El artículo distingue dos categorías: los trabajadores a domicilio —quienes producen para un empleador desde su hogar, según el Convenio 177 de la OIT— y los trabajadores en domicilio, un universo más amplio que incluye cuentapropistas, freelancers digitales y oficios tradicionales como plomeros, electricistas y gasfíteres.
Reformas que precarizan. Los casos más emblemáticos son la Ley Bases y la reforma laboral de Javier Milei en Argentina —que amenaza con eliminar el monotributo que protege a tres millones de personas— y la Ley 2466 de 2025 en Colombia, que si bien incorpora elementos progresistas para trabajadores de plataformas, muestra efectos limitados por la falta de correlación de fuerzas y de marcos internacionales ratificados. Brasil, Chile y México presentan trayectorias divergentes que el estudio examina en detalle.
Organización que resiste. Pese al retroceso normativo, el período registra avances organizativos significativos. Por ejemplo, la consolidación del sindicato UNIDAPP en Colombia para trabajadores de plataformas, el fortalecimiento de HomeNet International y la CSA-TUCA como redes regionales, la tradición viva de las costureras y maquileras organizadas, y experiencias inéditas de articulación entre profesionales independientes y oficios tradicionales.

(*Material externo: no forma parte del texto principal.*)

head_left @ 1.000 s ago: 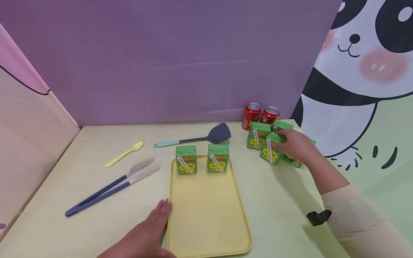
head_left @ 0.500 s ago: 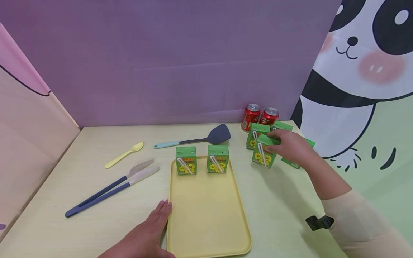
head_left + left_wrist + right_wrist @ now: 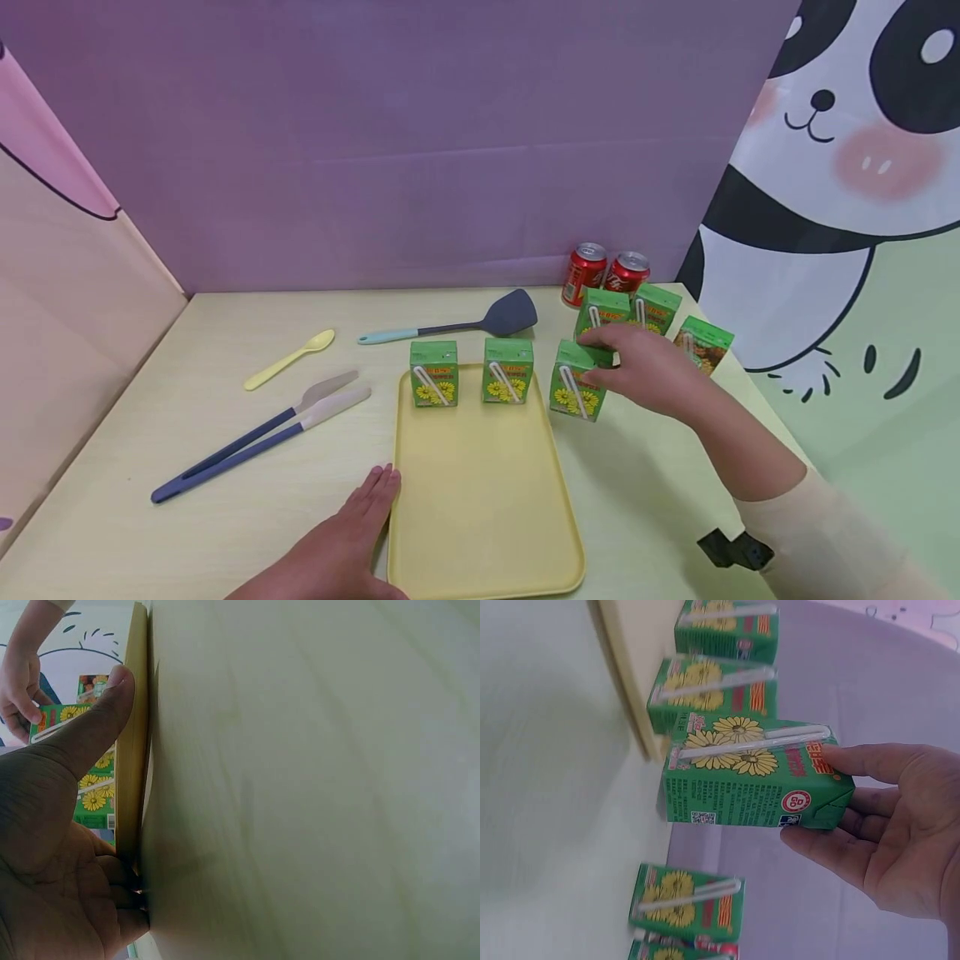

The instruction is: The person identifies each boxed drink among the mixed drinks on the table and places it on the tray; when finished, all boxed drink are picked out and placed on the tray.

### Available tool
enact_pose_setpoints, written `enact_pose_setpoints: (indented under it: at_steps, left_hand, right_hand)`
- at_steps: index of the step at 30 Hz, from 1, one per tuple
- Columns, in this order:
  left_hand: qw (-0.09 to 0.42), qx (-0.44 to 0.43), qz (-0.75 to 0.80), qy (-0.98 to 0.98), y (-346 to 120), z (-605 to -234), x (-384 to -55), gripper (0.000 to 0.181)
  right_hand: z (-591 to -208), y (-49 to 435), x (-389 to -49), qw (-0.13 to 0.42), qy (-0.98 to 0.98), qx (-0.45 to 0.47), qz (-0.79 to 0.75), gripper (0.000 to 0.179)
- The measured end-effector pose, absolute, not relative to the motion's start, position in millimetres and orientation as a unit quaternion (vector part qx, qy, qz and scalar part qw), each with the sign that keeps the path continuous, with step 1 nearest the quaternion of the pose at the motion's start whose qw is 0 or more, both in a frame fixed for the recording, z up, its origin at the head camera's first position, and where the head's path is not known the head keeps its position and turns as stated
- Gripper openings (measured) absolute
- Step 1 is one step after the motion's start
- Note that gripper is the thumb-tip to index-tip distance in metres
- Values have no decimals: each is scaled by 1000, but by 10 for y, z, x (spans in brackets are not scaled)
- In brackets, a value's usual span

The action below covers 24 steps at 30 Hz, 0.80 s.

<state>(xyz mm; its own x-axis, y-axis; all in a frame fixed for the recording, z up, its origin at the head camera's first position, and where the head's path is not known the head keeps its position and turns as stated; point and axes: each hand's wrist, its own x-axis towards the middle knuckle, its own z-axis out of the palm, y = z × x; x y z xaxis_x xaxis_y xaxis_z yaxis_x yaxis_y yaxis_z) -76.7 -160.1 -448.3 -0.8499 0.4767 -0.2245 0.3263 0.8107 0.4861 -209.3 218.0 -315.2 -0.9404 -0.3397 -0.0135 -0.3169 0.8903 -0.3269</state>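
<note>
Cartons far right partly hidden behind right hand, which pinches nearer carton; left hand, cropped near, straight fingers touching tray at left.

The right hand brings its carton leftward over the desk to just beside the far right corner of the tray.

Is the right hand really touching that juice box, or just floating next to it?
Touching. The right wrist view shows it: the right hand grips the juice box at its top end, skin pressed against it with no gap.
</note>
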Motion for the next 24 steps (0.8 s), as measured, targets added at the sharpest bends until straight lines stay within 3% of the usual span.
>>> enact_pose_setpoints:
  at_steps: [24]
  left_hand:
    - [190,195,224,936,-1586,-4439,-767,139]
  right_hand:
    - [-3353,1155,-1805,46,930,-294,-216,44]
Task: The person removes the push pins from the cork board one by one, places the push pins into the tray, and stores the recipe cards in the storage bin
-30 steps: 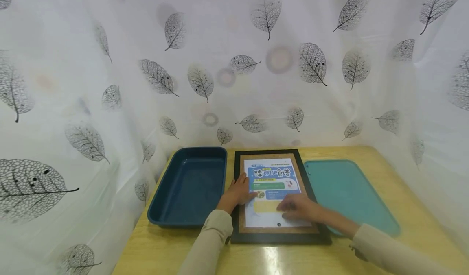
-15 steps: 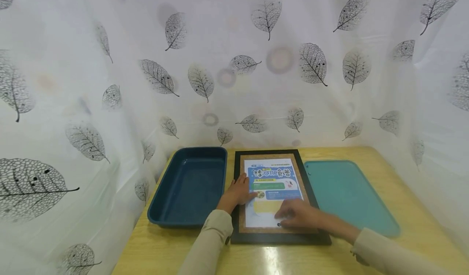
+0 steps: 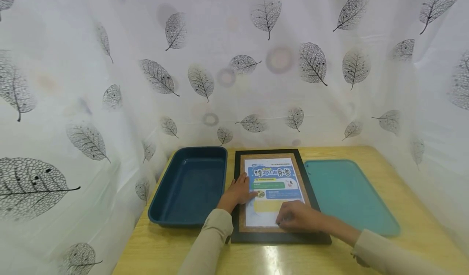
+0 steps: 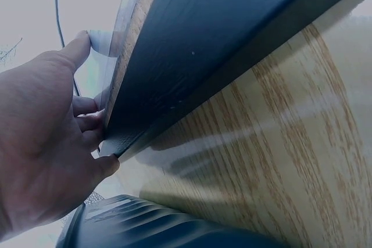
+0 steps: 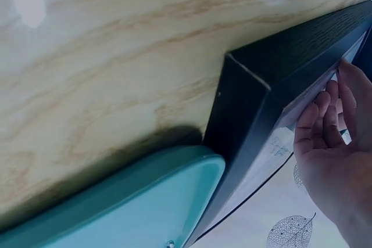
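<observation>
A printed sheet [image 3: 269, 214] with a blue heading lies on a black-framed cork board [image 3: 280, 237]. My left hand [image 3: 238, 191] rests on the left side of the board with its fingers spread, some touching the sheet's edge; the left wrist view shows this hand [image 4: 52, 126] against the dark frame. At the sheet's lower edge my right hand [image 3: 298, 216] has its fingers curled, with thumb and fingertip pinching a small dark thumbtack [image 3: 277, 223]. The fingers mostly cover the tack. In the right wrist view the right hand [image 5: 337, 137] is over the frame's near side.
Left of the board stands a deep dark-blue tray [image 3: 151, 214]. A shallow teal tray [image 3: 351, 197] lies close on the right, with small shiny tacks [image 3: 309, 173] near its far left corner. A leaf-printed curtain [image 3: 234, 96] closes off the back and sides of the wooden table [image 3: 183, 250].
My right hand has moved slightly down and left onto the dark thumbtack, which lay visible at the sheet's lower edge before. The left hand has stayed in place.
</observation>
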Tool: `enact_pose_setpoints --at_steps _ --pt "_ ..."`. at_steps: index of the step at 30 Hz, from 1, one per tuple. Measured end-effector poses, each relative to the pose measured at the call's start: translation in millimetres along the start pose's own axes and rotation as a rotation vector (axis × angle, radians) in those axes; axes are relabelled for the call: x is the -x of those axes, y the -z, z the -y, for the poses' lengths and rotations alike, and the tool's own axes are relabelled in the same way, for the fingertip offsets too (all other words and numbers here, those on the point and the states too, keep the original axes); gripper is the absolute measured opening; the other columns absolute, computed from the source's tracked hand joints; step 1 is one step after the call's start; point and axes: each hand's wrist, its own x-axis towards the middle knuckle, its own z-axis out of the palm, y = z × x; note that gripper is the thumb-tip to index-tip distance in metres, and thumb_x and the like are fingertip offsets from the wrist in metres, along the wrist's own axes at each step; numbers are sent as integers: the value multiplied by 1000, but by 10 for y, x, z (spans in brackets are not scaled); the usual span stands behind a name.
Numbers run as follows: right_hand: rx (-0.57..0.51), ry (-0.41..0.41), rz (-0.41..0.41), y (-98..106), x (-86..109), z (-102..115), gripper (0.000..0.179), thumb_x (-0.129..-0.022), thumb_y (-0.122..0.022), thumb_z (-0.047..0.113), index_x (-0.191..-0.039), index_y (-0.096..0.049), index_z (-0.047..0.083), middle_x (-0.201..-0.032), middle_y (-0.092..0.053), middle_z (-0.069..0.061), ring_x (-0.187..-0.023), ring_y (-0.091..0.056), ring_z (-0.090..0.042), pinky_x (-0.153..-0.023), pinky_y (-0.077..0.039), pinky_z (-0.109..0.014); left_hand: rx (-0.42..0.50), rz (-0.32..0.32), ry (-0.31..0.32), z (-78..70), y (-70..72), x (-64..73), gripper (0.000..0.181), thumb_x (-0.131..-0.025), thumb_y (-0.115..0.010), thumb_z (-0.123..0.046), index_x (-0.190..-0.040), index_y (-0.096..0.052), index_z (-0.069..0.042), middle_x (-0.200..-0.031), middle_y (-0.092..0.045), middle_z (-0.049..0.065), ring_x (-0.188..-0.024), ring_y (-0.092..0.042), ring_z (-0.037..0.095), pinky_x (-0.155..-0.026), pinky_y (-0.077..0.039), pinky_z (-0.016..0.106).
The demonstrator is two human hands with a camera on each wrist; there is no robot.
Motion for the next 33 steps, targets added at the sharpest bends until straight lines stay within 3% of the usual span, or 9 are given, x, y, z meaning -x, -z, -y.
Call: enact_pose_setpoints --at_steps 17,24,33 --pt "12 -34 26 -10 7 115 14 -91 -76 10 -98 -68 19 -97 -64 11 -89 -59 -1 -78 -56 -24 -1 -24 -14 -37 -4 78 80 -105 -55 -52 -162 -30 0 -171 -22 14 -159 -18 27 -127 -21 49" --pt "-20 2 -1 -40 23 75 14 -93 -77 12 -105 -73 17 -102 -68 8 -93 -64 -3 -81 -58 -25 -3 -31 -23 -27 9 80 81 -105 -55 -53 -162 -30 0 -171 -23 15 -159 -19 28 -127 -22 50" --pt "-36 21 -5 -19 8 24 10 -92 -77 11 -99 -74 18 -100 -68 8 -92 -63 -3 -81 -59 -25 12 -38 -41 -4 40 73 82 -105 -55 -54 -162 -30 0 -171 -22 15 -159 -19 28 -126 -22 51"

La carga sobre las mujeres. El estudio subraya que cualquier análisis de este sector que omita la dimensión de género es estructuralmente incompleto. Las mujeres enfrentan una sobrecarga de trabajo de cuidados no remunerados que limita severamente su participación sindical, sumada a la violencia de género que afecta particularmente a las trabajadoras en domicilios ajenos y propios.
Informalidad al revés. El artículo critica que las políticas públicas latinoamericanas aplican la lógica inversa a la Recomendación 204 de la OIT: en lugar de reconocer primero los derechos de los trabajadores informales para luego incorporarlos al sistema tributario, se impone presión fiscal sobre sectores ya precarizados.
La paradoja central es clara, en la medida que las organizaciones muestran notable resiliencia e innovación, pero chocan contra restricciones estructurales —ningún país latinoamericano ha ratificado el Convenio 177, la fragmentación sectorial dificulta la unidad, y los vacíos normativos para trabajadores autónomos persisten. El futuro del sector dependerá de la capacidad de articulación entre organizaciones nacionales, redes regionales y los marcos internacionales de la OIT.